There's always a story behind those numbers - actually try to elucidate what that story is behind the number. In fact, if you don't know it, go find out what it is. New Orleans is a high vulnerability city because it's got high flooding concerns, it's got built environment concerns, and it's got social concerns. These metrics make up the bigger picture. 

What would we like to see policymakers do with these? Take a look at their cities and ask, “In the event of emergency, are they able to get four lanes going out? Are they communicating properly with their antennas and devices they use to communicate? Are the first responders able to get into a big area that's been hit badly?” 

Those questions are about the built environment - something we can affect. If our built environment score is high for a city, that means they've got some problems, so policymakers need to find out what they are. Then we need to be talking about these things in Congress and the White House. It’s long overdue. 

We need to be prepared. If we ignore these three variables, we are looking at a much bigger disaster than if we had answered some of these questions prior to, so the data kind of feeds into the idea that we’re trying to be preventative as opposed to reactive, because at the point you’re being reactionary, the damage is going to be a lot worse.

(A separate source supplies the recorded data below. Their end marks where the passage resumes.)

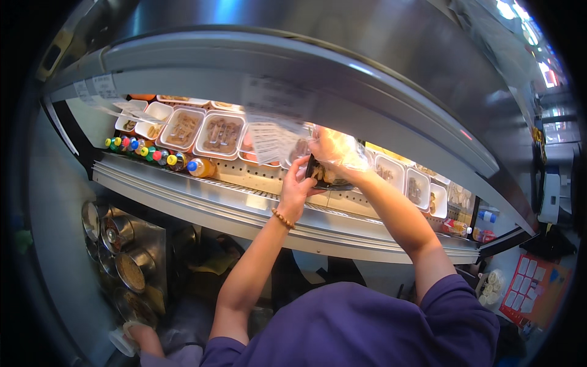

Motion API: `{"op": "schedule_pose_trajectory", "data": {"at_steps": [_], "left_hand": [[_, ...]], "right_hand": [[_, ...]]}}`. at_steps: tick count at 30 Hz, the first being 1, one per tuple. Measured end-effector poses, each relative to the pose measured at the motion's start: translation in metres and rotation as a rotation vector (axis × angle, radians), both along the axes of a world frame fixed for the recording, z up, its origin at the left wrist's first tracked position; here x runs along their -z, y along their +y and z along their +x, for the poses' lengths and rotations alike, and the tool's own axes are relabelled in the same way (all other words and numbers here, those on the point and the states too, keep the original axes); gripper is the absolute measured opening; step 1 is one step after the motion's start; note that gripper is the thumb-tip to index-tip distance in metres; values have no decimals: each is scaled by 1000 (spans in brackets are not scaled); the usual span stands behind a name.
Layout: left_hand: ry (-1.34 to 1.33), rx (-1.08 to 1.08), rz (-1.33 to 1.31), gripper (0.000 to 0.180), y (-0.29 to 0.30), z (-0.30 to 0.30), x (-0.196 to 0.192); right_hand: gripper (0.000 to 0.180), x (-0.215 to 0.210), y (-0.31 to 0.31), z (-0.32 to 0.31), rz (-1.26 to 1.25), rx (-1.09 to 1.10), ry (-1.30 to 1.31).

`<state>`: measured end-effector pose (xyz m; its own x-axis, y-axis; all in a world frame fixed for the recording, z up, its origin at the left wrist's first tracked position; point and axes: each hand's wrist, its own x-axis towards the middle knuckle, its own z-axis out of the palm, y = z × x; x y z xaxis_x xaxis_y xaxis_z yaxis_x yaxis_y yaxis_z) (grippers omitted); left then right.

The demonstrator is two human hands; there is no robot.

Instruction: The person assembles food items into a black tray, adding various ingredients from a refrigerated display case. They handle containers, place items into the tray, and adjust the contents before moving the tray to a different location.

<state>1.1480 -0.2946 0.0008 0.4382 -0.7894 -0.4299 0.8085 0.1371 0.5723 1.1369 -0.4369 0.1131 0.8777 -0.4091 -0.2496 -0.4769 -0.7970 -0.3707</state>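
Note:
My left hand (297, 188), with a beaded bracelet at the wrist, grips a black bowl (330, 178) by its left side. Some pale food pieces show inside the bowl. Over the bowl and toward the trays is my right hand (335, 147), in a loose clear plastic glove. Its fingers look curled together, but glare and plastic hide what they hold, if anything. Behind my hands, partly covered, is a white tray (299, 148) of food. To the left stands a white tray of brownish slices (221, 134).
A lit display cooler (244, 227) holds several more food trays (418, 186) and small bottles (200, 167). Paper slips (273, 139) hang from its upper frame. Lower left, metal pots (131, 270) stand near another person's hand (144, 338) with a white dish. A red sheet (524, 282) lies at right.

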Motion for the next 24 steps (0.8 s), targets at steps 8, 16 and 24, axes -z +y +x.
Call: {"op": "schedule_pose_trajectory", "data": {"at_steps": [8,16,24], "left_hand": [[83,-94,-37,57,-57,-127,-8],[122,-247,-43,58,-95,-252,-3],[40,-292,-7,57,-108,-286,12]], "right_hand": [[14,39,-66,-143,-387,-2,-312],[18,-1,-150,-288,208,123,-513],[24,18,-197,-335,12,71,-415]]}}
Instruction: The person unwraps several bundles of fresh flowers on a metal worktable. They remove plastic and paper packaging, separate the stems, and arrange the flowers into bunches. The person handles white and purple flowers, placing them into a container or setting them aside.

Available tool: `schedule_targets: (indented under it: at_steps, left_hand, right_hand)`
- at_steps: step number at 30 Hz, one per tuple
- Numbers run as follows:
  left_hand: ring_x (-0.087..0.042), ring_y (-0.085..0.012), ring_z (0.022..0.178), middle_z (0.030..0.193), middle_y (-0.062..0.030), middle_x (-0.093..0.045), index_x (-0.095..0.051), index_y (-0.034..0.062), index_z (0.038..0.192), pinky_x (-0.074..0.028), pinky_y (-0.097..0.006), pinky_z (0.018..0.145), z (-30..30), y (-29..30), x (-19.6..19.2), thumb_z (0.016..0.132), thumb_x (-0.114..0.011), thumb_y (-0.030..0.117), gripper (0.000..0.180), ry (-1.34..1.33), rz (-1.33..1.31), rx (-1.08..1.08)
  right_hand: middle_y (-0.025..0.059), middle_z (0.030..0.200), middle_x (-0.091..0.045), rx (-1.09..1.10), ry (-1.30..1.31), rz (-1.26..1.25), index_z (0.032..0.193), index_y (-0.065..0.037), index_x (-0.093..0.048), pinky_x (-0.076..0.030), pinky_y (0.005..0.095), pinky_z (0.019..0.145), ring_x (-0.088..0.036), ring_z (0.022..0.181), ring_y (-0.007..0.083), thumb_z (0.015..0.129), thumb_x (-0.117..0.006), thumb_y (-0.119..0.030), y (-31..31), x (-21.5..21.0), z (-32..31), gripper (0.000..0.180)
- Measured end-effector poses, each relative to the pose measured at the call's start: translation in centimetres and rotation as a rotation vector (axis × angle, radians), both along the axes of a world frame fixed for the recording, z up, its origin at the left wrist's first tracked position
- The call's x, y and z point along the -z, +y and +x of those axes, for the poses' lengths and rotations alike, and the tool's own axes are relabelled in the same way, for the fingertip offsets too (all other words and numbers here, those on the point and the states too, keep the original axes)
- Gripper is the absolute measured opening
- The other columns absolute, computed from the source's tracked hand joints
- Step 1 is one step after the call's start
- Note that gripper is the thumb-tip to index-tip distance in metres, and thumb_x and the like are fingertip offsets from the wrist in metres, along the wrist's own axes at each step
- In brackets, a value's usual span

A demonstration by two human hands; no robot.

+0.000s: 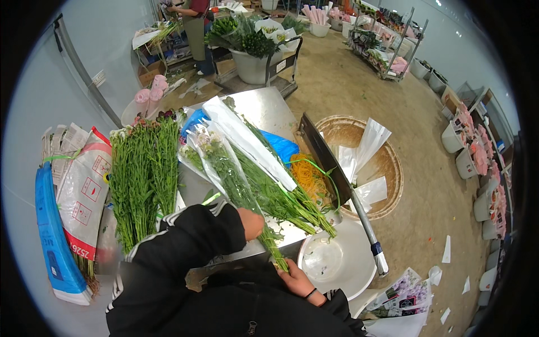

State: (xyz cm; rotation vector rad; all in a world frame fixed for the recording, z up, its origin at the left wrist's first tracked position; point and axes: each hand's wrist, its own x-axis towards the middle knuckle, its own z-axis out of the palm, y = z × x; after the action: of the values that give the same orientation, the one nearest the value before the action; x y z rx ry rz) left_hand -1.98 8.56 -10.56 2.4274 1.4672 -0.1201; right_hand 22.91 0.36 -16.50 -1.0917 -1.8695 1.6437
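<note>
A flower bunch in a clear sleeve [233,171] lies slanted across the metal table [264,104], pale blooms at the far end. My right hand [295,279] is closed round its cut stem ends near the table's front edge. Curled against the sleeve's lower part is my left hand [251,223], its fingertips hidden. Beside this bunch rests another in a white paper wrap [252,143], its green stems [311,210] reaching over the near edge. A heap of orange-yellow rubber bands [309,178] sits to their right, next to blue plastic [279,146].
Loose green-stemmed flowers [143,180] pile up at left, beside a wrapped bundle [84,196]. A blade-like dark board with a metal handle [368,224] stands at right, by a white bucket [337,261] and a round brown tub [393,180]. Beyond, a cart [286,90] and another person [196,33].
</note>
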Motion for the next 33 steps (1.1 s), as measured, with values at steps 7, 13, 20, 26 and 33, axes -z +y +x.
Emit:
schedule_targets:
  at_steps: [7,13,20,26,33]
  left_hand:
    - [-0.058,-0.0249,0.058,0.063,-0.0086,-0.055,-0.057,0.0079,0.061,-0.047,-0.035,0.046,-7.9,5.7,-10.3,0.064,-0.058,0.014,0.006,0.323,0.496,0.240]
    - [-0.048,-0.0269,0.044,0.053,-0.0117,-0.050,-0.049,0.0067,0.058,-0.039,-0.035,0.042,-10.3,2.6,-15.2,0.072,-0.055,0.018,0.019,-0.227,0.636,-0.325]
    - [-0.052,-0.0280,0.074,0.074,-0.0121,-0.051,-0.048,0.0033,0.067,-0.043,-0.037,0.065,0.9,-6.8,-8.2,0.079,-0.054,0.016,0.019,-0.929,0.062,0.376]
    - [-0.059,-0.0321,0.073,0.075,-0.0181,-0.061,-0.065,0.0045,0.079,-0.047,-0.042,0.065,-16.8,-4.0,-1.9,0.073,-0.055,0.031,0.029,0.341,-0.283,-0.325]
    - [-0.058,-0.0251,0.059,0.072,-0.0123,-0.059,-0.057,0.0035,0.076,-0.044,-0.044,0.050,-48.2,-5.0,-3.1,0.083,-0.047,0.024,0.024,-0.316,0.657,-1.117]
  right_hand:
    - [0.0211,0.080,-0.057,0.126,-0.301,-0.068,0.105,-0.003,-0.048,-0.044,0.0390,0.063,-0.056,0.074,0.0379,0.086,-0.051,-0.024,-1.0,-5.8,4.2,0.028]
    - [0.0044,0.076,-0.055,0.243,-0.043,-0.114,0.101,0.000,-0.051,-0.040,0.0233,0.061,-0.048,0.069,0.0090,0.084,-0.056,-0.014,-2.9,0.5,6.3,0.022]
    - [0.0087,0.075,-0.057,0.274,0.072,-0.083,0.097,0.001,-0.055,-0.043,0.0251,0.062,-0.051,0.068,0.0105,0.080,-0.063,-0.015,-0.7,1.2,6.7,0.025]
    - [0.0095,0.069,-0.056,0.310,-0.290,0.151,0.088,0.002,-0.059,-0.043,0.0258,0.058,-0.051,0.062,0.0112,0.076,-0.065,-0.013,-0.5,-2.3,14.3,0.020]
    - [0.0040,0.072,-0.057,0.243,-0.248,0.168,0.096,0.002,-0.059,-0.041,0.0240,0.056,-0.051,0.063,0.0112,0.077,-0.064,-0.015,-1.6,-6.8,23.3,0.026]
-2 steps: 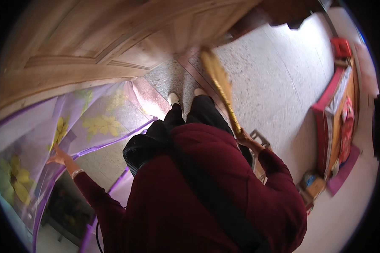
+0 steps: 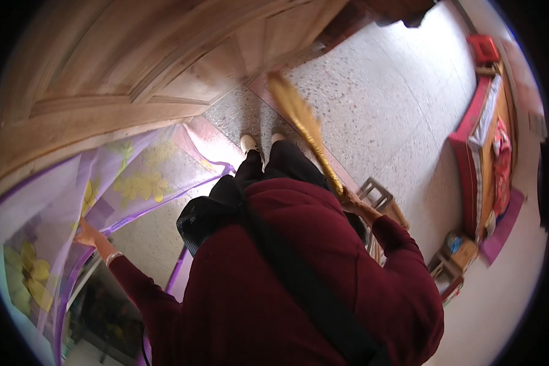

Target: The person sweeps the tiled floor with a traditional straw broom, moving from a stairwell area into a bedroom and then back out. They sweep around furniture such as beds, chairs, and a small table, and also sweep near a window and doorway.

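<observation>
One broom [image 2: 311,138] is slanting forward-left from the gripping right hand [image 2: 352,201], bristles [image 2: 287,97] leading; left hand [image 2: 89,235] is touching netting [image 2: 141,186], grip unclear.

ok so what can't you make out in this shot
All in the head view:
Broom: its brush end is blurred.
Broom's handle end: hidden by the right hand's grip.
Wooden stool: partly hidden behind the right forearm.
Left hand's grip: too small to tell whether it pinches or pushes the sheer curtain.
Dark brown furniture: cut off by the upper edge.
</observation>
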`<control>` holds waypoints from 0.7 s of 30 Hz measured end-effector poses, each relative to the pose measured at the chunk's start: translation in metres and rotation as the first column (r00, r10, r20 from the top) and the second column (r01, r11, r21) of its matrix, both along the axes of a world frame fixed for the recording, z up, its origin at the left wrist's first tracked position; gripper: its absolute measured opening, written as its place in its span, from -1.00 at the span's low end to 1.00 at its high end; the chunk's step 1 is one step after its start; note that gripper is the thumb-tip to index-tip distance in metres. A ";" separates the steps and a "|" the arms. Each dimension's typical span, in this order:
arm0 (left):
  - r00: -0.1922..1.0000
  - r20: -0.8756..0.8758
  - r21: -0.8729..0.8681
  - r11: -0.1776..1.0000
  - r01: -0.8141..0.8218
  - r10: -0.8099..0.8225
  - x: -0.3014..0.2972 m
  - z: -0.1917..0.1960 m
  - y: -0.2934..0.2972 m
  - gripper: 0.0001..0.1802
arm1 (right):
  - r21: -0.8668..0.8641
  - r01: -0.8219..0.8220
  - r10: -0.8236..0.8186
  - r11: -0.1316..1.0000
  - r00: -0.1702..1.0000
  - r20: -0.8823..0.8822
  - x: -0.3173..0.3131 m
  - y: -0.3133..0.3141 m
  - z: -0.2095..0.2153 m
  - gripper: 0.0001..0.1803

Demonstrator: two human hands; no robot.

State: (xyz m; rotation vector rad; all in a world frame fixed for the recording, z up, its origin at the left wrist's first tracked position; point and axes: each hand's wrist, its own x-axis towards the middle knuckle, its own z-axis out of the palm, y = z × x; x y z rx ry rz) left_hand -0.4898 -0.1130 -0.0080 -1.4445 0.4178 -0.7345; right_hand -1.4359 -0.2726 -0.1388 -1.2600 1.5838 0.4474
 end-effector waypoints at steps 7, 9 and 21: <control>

Where did you find the inspiration to take this traditional method for looking at drug toxicity and apply it to everything from terrorist attacks to floods? 

It was a light bulb moment. 

I was working with this geographer. We were sitting in a conference room, and there was a grant I was a co-PI on where there were 132 cities that we were studying. We were trying to understand things, and visualization is part of the key for us. So much of what geographers do can be visualized with maps.

Before I thought of this risk assessment idea, and I was looking at these visualizations, and I thought that city is like a laboratory mouse strain. And the carcinogen is vulnerability metric. And that's the kind of beauty of many of these statistical methods that there's a translational nature. That's embedded in what those methods can do. Once you recognize that feature in the translational nature of the statistical method, you can start doing all these different things. 

Your work sounds quite interdisciplinary in nature. Talk about your experience with BIO5 and what it's meant to you. 

I could not do this research alone. I could kind of fit these ideas up, but then I have to ask somewhere, “What’s the vulnerability in a city?” and I need a geographer, or I need a social scientist to tell me that. And by the way, I'm still writing papers with my grad students on just the cancer biology stuff too. In fact, Brittany, you and I were talking about that a few weeks ago. One of my grad students here in BIO5 won a national student paper award on all this risk stuff, but it was in that laboratory animals about cancer. 

I can't do the research alone. I have to do it with researchers - with collaborators – and BIO5 is one of the hotbeds on this campus where we collaborate. It’s just fundamental to the nature of what we do, and it's been true for the 15 years I've been here.

What does the future hold for you in terms of your career and research? What's next?

I have two kinds of arms in my research. One is this precision medicine stuff that our bioinformatics people do. The other is risk assessment, which has been with me for a long time. I started working on this back in the mid-nineties and it's still generating questions. It's still generating interesting papers that are publishable, even student awards. We're looking at going back to this asthma data, as I said, I mentioned that one's going to be tough, but I think we can at least look at it. We're going to keep working on just this kind of standard, sort of a task ecological assessment in laboratory animals. As I said, there's a paper extending these ideas of urban vulnerability. 

We can also always go back and update our data on floods and terrorist attacks. I'm always looking at the environmental ideas, which is that's where I come from and that's from going to keep going. That's what started me on this, and that's what continues to get me up in the morning and want to keep doing this.